鸨妈先前没见过丰裕,对其并没有印象,所以当他提出要为朱红和鸦青赎身时,很是疑惑。
“我之前从未见过您这号人,怎么对我群芳楼的姑娘这么熟悉……”她忍不住嘀咕了两声,然后摇头拒绝。
“这两个丫头现在可是我们群芳楼的招牌,怎么能让你赎走?”
她口中的‘招牌’,自然是让两人没日没夜的接客,让很多人慕名前来,毕竟二人的脸蛋和身段摆在那里,想要一亲芳泽的不在少数。
“我出这个数。”丰裕竖起五根手指。
鸨妈大吃一惊,这可是平日里两人能卖到的价格的二倍不止,没想到眼前的这个男人相貌平平亦没有穿丝戴绸,竟然是个有钱人。
可是,她不能放走鸦青和朱红,毕竟她还要指着通过这两人找到厌秋的下落。
不过,她看着丰裕倒很像一副人傻钱多的样子,心里便开始算计起来。
“大爷,您这价,只够买走我们楼里的一个普通姑娘,不过她们也都不错,要不要考虑一下?”
丰裕微微一惊,这可和付容与事先和他说好的价格不一样,不过看到鸨妈眼中闪过的一抹精明,他便反应了过来。
原来是坐地起价,不过他这次出来的匆忙,还没来得及带那么多的银两,刚刚已经是他最大的限度了。
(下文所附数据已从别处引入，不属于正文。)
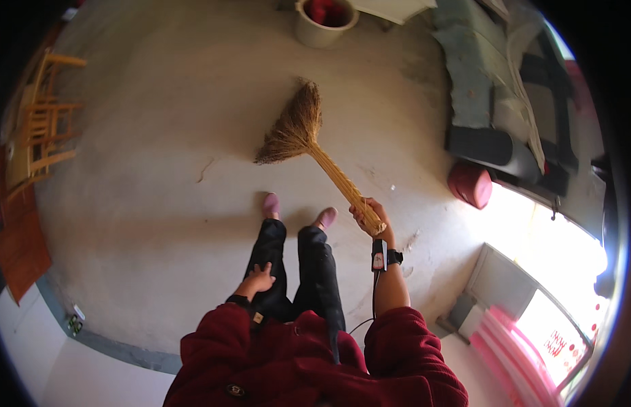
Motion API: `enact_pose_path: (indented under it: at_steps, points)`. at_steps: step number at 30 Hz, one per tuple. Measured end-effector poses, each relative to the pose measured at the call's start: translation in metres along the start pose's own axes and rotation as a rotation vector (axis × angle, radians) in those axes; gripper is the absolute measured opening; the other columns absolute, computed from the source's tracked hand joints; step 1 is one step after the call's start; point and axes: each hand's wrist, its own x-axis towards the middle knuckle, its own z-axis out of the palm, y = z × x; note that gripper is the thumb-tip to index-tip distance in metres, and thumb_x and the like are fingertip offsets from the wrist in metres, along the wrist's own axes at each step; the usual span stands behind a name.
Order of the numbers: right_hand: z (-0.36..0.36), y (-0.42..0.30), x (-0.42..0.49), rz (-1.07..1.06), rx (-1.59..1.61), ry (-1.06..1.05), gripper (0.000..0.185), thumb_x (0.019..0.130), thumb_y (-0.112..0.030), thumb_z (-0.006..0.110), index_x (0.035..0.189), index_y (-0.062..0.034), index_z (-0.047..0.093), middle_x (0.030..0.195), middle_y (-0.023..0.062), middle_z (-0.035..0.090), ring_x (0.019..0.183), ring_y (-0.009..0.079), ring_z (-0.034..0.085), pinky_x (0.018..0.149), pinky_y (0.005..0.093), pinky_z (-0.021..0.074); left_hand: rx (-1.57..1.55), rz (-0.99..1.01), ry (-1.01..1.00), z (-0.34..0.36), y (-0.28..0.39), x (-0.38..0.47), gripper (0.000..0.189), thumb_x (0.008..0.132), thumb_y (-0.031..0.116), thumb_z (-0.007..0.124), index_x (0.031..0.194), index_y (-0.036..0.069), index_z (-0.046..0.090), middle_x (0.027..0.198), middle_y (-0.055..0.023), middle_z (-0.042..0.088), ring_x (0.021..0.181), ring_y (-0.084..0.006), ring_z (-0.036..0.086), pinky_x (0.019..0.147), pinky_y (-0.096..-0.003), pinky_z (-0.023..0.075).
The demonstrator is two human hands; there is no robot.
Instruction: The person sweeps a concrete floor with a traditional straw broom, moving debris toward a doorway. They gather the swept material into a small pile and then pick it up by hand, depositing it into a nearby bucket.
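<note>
A straw broom (330, 162) reaches out over the concrete floor (158, 122), its fanned bristles pointing ahead and to the left. My right hand (370, 216) grips it near the end of the bound handle. A small boxed device (379, 255) with a cable is strapped at my right wrist. My left hand (259, 280) rests against my dark trousers with its fingers apart and holds nothing. Ahead of my left foot, a thin strand (207, 169) lies on the floor. Whether the bristle tips touch the floor is hard to tell.
A pale bucket (320, 33) with red cloth inside stands ahead. Wooden chairs (51, 117) line the left side. A covered sofa (478, 91) and a red round stool (469, 184) are at the right, near a bright doorway (539, 229). A pink curtain (514, 351) hangs behind right.
</note>
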Motion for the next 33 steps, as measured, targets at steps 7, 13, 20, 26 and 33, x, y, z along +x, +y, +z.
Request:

一开始付容与告诉他的,其实没有这么多,只是他为了保险加了价。
“不行,我只要她们两个。”丰裕摇了摇头,态度很是坚决。
“哎呦,你这客人怎么这么榆木脑袋,我们楼里的姑娘个个姿色都了得,你偏偏看上了她们俩。”鸨妈不满的嘀咕,斥责丰裕没有眼光。
两人攀谈许久,鸨妈的态度很是坚决,每次丰裕提到赎人的时都被她巧妙地搪塞过去,转移到别的话题上。
她无论如何也不肯卖出鸦青和朱红,一丝也没有松口的意思。
丰裕渐渐的也累了,心知自己这次估计是没有希望了,于是便故作失望的样子离开了群芳楼。
鸨妈虽然心中可惜就这么放走了一个有钱的主,但也不能放了鸦青和朱红,毕竟厌秋的事还牵扯到了敌军的那位副将。
不过,她也说不上太惋惜,因为在她眼里,丰裕既然这么喜欢那两人,日后定然还会再来求,她可以等到找回厌秋,再将两人买给他。
“怎么样了?”付容与见到丰裕走出来,急忙上前问道。
不过,她见他是一个人出来,脸上也没什么表情,便能猜到怎么回事了,于是又问道,“是鸨妈不肯松口?是嫌钱太少吗?”
丰裕摇了摇头,“只怕不是那么简单。”
刚刚他从鸨妈的表情上可以看出,她根本不是真心将鸦青朱红当做招牌培养,甚至言语间对二人还有些轻蔑的意思,那么为什么就是不肯撒手呢?
付容与也觉得不对劲,之前赎身宴时,她将价格打听的清清楚楚,刚刚她让丰裕出的价格绝对是绰绰有余的。
而一般这种鸨妈都是贪财的性格,送上门的便宜没有不要的道理。
忽然间,她想到了先前在庙里听到太子审问厌秋的时候,才恍然大悟,估计是鸨妈觉得这两人和厌秋同一天失踪,应该有什么牵连,所以不肯放人。
可是,这就叫人很难办了。
若她没猜错,只要厌秋回来,鸨妈自然会放人。问题是,现在厌秋估计已经被太子收押了,是生是死都不好说,根本不可能带回来。